Ein Foto fehlt: Vom Raketenangriff auf die "Helgoland". Doch Constanze Hund kann sich
auch vierzig Jahre später noch an jede Kleinigkeit erinnern:

" Ja, den habe ich live erlebt. Da hatte ich gerade Bereitschaftsdienst und das war nachts, da hatte ich noch einen Brief geschrieben. Und es war sehr ruhig, denke ich, ach, jetzt bringst du noch den Brief hoch in unseren so genannten Bordbriefkasten. "

Danach geht sie in Pantry, die Bordküche, um sich eine Wurststulle zu schmieren …

" … in dem Moment knallt‘s. Und dachte ich, das ist der wachhabende Soldat, der spielt mal wieder verrückt, weil die haben ja öfters nachts auf alles, was im Fluss geschwommen ist, geschossen, weil die dachten, es sind vielleicht Treibminen oder so. Und dieser Kriegslärm um uns rum war eigentlich, man war so dran gewöhnt, man hat es als völlig normal empfunden. Dann kracht es aber noch mal, aber so …Und dann mache ich die Tür auf und da sehe ich, da ist ja alles voll Scherben, total alles voll Scherben, sämtliche Fenster an der Steuerbordseite waren kaputt. Auch im OP, auch in anderen Räumen, aber ich sah nun erstmal in diesem Lesesaal – d. h. das war ein kleiner Raum – alle Fenster kaputt. Da bin ich erst mal ins Labor gelaufen. Da war noch alles okay. "

Willi, ihr Mann, nickt. Unterbricht aber nicht, obwohl er zu jedem Foto noch mindestens eine Geschichte zusätzlich erzählen könnte. Der Bäcker aus Konstanz arbeitet sechs Jahre auf der "Helgoland". Erst "aus Abenteuerlust", sagt er und später, weil es "eine tolle Aufgabe war". Beide reden jetzt über amerikanische Soldaten, die sie in Da Nang kennen gelernt haben: Gesunde und Verletzte. Constanze Hund fast ihre Eindrücke zusammen, damals in den 60zigern. Sie die junge Krankenschwester, die von Militär und Politik keine Ahnung hat und mitten im Vietnam-Krieg landet.

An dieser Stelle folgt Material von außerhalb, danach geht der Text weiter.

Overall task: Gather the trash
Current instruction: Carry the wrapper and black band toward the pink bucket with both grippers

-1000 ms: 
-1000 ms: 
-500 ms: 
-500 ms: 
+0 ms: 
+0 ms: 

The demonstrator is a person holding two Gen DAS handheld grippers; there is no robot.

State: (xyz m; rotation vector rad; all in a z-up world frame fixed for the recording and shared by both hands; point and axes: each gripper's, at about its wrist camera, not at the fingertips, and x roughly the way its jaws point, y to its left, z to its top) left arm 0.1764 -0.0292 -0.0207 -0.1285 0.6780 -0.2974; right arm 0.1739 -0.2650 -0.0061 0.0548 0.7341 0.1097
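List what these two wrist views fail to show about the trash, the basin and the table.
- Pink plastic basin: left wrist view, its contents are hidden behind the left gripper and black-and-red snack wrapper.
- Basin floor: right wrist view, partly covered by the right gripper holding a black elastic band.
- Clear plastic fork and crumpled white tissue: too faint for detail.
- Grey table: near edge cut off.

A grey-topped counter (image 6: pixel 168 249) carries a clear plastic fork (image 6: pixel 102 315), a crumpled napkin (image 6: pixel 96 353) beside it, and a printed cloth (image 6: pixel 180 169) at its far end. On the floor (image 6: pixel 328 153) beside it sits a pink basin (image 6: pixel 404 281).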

" Und bereits vielleicht nach vier Wochen habe ich gesehen, hier werden die Amerikaner nie gewinnen, nie. Und das war so im Juni etwa, Juni 70. Sage ich, niemals, und wenn die noch die modernsten Waffen und noch 100 000 Soldaten mehr einfliegen, die werden hier nie gewinnen. Denn wie kann ein amerikanischer Soldat bzw. Amerika da einen Krieg gewinnen, wenn das Volk, dem sie eigentlich helfen soll, also, das Beispiel in Irak oder Afghanistan, wenn das Volk die Amerikaner gar nicht will. Die waren so verhasst, die Amerikaner. Also nicht nur vom c. "

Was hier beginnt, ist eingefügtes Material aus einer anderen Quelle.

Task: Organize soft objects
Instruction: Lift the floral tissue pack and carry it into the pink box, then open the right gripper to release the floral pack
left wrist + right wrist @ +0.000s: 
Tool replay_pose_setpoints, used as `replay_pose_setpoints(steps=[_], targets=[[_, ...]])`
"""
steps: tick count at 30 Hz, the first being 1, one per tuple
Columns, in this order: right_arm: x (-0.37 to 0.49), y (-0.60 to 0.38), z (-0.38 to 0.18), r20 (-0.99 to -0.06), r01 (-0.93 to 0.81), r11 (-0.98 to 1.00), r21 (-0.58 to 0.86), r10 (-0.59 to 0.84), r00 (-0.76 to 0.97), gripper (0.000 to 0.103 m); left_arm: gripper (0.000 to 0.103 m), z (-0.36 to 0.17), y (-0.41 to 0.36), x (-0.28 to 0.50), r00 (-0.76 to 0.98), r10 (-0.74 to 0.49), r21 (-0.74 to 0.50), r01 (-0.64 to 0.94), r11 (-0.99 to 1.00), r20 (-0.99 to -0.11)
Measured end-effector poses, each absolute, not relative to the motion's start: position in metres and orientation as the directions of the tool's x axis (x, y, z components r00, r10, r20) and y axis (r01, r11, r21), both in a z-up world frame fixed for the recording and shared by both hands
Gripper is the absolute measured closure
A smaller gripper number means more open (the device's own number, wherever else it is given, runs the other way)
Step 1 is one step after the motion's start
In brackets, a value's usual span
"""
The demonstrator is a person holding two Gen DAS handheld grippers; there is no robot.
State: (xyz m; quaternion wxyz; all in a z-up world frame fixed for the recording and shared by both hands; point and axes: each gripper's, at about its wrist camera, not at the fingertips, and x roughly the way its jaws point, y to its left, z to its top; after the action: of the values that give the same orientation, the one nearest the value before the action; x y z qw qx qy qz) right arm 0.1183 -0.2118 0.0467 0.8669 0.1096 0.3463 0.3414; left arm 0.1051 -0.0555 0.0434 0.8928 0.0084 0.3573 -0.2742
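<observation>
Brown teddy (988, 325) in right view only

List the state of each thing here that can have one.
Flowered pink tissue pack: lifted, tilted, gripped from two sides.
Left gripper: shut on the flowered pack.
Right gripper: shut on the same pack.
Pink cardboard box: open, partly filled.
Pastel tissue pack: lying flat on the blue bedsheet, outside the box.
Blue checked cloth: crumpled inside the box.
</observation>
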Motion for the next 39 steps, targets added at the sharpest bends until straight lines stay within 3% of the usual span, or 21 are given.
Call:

Dann klappt die Rentnerin die Alben zu. Schluss mit den alten Geschichten. "Es ist Zeit, den Kuchen zu essen", sagt sie noch und schüttet Kaffee in die Tassen ein.

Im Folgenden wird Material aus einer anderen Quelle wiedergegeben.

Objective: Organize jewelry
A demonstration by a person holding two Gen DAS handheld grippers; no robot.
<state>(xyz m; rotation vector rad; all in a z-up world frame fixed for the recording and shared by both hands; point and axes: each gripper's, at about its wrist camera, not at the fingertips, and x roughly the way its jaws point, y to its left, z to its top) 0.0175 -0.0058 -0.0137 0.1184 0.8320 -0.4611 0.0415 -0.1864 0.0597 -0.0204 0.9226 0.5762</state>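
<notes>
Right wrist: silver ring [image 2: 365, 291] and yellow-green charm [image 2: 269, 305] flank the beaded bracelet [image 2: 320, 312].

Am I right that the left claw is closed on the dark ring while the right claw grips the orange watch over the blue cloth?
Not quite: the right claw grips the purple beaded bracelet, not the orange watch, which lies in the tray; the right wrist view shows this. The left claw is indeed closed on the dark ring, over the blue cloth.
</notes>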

10.000 Kilometer westwärts dümpelt die "Helgoland" an der Kaimauer von Bartolome auf den Galapagos-Inseln. Am Heck flattert die ecuadorianische Flagge. Vorne am Bug leuchtet der Name des Schiffes: Galapagos-Legend. So heißt heute das ehemalige Hospitalschiff. Nach der Rückkehr aus Vietnam dampfte das rund 100 Meter lange und 14 Meter breite Schiff bis 1999 als "Baltic-Star" in der Ostsee. Nach dem Ende der Butterfahrten wird die "Helgoland" wieder umgebaut – zum Kreuzfahrtschiff "Galapagos Legend". Vermutlich der letzte Name und der letzte Einsatz des Schiffes.